Achille croyait que Jacques était jaloux et qu’il plaisantait.

— Tu as raison, reprit Jacques ; mais, dis-moi, tu n’as point parlé de mon aventure de San-Francisco ?

— Non, répondit Achille.

Il n’en avait point parlé en effet. Comme depuis longtemps déjà il avait eu l’intention de marier son ami à sa sœur, il n’avait point voulu que celle-ci fût au courant des idées, un peu folles selon lui, qui germaient parfois dans le cerveau de Jacques, ni qu’elle s’inquiétât de la singulière mission de vengeance que Gerbaud lui avait donnée.

— Eh bien ! dit Jacques, fais-moi le plaisir de n’en pas parler, et tâche d’avoir quelques renseignemens plus précis sur le compte de M. de Girard.

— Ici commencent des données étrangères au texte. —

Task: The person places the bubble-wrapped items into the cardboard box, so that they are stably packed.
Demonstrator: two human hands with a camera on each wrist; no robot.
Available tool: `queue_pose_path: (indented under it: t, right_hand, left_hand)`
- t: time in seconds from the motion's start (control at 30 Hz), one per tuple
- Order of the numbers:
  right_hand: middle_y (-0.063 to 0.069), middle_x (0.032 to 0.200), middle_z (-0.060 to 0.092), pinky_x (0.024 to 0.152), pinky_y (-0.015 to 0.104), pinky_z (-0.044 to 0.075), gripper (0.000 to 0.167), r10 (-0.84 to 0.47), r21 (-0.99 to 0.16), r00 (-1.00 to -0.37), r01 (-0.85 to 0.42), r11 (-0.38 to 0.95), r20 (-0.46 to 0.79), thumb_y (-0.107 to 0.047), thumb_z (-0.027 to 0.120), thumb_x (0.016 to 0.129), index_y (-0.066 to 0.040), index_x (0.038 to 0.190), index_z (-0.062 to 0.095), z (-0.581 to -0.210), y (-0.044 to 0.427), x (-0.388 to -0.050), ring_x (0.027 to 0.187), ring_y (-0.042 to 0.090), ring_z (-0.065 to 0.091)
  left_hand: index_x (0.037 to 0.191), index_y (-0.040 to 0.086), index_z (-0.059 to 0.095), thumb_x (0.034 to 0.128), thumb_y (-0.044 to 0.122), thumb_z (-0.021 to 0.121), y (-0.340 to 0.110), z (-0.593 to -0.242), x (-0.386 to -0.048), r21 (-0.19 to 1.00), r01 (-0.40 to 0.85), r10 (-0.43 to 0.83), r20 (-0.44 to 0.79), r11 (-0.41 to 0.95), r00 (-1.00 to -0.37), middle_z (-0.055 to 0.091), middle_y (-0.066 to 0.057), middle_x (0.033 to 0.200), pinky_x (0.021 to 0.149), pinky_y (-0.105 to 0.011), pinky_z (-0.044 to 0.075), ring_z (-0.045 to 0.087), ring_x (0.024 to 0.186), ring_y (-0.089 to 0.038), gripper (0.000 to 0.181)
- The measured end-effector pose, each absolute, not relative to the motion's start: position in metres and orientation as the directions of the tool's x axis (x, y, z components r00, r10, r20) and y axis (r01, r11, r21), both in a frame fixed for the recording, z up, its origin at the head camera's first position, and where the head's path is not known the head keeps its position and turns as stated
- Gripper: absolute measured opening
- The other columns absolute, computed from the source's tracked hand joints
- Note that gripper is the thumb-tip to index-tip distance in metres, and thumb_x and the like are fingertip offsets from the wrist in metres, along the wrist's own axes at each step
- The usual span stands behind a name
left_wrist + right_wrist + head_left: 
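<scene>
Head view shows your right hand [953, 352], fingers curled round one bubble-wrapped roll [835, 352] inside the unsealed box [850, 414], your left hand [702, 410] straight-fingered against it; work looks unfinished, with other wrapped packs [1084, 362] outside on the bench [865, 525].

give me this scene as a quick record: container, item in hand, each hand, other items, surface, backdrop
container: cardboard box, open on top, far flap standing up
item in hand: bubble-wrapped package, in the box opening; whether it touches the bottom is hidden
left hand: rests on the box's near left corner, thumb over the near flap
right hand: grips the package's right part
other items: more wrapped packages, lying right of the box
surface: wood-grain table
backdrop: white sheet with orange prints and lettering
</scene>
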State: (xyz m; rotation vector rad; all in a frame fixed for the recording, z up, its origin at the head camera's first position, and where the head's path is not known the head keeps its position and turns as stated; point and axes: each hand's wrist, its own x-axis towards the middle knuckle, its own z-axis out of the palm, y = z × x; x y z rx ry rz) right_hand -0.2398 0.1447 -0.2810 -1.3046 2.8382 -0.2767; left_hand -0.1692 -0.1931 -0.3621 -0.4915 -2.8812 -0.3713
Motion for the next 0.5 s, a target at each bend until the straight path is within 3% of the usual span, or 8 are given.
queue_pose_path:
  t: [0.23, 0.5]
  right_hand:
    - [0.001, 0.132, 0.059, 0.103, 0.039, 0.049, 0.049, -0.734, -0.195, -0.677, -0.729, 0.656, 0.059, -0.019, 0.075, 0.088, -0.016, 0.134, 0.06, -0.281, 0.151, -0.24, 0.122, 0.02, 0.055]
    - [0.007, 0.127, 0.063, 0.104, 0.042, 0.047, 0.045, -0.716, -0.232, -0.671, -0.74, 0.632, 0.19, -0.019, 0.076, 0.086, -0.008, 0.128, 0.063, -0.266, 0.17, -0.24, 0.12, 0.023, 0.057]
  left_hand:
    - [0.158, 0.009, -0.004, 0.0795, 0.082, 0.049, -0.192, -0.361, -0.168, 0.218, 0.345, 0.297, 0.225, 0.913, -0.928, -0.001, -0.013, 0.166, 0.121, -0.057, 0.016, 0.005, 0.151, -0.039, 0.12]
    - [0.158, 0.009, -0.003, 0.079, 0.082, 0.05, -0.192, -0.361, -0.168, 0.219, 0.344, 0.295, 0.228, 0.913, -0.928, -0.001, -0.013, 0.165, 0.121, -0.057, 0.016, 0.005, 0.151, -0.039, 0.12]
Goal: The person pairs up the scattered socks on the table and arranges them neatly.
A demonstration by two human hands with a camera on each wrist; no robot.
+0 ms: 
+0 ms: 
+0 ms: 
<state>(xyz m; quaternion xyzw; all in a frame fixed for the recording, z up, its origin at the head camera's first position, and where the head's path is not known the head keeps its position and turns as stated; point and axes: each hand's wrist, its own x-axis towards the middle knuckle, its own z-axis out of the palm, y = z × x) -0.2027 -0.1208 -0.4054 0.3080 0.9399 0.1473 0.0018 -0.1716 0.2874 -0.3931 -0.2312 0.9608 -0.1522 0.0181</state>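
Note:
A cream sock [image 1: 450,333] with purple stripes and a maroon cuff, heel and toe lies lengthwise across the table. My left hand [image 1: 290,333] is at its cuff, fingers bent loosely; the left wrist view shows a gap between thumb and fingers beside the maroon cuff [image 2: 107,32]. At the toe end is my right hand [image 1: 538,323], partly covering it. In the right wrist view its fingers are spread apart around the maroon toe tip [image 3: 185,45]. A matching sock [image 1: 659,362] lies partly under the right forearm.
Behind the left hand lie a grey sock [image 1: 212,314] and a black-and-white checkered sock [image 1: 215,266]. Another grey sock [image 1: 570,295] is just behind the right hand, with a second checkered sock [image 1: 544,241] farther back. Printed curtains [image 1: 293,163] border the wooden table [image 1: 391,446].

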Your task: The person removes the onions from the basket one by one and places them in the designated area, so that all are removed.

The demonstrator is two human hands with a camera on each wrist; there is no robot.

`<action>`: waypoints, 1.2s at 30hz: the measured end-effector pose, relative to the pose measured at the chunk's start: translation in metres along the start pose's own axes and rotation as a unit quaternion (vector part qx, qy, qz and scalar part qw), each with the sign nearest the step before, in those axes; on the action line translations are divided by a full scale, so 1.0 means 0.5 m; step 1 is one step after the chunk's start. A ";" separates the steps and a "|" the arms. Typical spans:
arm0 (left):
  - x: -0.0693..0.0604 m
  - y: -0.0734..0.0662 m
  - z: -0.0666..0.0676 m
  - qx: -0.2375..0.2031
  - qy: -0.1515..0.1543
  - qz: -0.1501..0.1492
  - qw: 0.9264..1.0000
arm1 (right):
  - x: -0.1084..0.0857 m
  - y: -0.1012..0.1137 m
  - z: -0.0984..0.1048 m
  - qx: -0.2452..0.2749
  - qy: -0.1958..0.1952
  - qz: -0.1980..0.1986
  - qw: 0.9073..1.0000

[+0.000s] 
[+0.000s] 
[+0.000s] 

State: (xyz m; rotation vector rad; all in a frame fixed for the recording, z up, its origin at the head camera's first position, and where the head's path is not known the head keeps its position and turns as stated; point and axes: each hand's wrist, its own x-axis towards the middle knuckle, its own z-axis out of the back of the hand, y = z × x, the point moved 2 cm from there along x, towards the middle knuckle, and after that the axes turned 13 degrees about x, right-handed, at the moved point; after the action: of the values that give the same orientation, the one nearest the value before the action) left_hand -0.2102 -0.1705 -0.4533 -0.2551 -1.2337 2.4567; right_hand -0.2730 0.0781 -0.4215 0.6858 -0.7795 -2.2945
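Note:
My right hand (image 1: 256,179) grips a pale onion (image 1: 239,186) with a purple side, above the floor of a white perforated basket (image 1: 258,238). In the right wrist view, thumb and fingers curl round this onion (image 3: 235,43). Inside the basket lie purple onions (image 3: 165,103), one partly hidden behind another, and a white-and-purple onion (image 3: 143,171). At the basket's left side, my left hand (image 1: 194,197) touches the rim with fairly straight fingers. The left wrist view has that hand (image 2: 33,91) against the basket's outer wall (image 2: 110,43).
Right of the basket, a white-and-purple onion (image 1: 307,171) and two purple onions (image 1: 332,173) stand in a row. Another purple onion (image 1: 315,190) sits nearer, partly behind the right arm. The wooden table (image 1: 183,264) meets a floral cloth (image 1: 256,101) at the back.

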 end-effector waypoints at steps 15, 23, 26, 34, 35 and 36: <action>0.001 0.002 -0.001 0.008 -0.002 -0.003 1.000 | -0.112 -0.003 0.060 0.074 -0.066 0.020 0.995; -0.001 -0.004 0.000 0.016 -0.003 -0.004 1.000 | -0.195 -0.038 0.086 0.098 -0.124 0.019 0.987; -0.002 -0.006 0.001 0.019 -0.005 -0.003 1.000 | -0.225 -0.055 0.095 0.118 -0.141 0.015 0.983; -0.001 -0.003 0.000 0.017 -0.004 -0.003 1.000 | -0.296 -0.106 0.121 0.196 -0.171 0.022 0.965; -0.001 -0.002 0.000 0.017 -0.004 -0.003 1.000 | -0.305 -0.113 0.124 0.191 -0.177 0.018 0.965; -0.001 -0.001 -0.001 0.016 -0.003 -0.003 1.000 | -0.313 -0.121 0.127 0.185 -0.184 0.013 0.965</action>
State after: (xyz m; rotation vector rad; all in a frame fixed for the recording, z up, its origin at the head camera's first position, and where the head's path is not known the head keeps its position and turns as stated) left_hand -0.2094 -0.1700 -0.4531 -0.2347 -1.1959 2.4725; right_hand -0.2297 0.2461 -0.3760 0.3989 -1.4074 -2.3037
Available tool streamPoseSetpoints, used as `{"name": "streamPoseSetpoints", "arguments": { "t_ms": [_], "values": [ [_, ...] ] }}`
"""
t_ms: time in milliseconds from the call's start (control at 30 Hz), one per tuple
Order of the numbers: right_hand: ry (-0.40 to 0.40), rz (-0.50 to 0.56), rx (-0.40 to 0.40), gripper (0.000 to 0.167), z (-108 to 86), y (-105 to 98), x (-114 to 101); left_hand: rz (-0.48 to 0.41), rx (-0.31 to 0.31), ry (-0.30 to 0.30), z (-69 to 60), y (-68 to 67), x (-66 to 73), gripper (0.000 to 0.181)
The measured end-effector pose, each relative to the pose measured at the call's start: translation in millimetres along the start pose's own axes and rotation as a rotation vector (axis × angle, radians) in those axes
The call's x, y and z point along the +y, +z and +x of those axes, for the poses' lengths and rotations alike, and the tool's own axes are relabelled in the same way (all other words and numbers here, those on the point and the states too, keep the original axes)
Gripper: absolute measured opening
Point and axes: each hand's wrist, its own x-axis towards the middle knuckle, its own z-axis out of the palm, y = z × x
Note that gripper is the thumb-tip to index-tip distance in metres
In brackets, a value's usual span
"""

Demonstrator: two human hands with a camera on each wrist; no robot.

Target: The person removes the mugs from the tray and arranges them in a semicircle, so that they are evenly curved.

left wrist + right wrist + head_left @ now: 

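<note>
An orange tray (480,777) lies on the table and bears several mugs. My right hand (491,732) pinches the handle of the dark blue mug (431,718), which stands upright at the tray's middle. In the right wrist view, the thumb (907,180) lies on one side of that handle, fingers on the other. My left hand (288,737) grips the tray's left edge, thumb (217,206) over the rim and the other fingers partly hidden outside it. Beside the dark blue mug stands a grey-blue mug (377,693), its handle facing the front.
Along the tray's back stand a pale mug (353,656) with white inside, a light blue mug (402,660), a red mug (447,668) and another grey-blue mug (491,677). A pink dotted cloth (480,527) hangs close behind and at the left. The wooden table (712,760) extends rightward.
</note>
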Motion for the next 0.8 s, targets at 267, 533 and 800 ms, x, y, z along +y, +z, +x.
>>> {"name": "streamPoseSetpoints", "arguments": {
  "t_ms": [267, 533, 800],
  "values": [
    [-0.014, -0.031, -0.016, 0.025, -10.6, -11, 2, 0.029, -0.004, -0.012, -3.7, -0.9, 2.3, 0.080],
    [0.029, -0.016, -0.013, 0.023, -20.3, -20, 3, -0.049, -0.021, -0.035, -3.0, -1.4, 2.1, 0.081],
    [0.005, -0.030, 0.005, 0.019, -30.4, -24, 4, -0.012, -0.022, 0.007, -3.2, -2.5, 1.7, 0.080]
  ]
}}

Achille ne put retenir un mouvement de surprise. Il se douta de la vérité : il regarda M. de Girard et lui trouva une certaine ressemblance avec le portrait que Jacques lui avait fait si souvent du fantastique assassin de Gerbaud ; mais il ne dit point sa pensée à ce sujet. Il eût craint de pousser Jacques plus avant dans la voie de suppositions dangereuses où il semblait prêt à s’engager.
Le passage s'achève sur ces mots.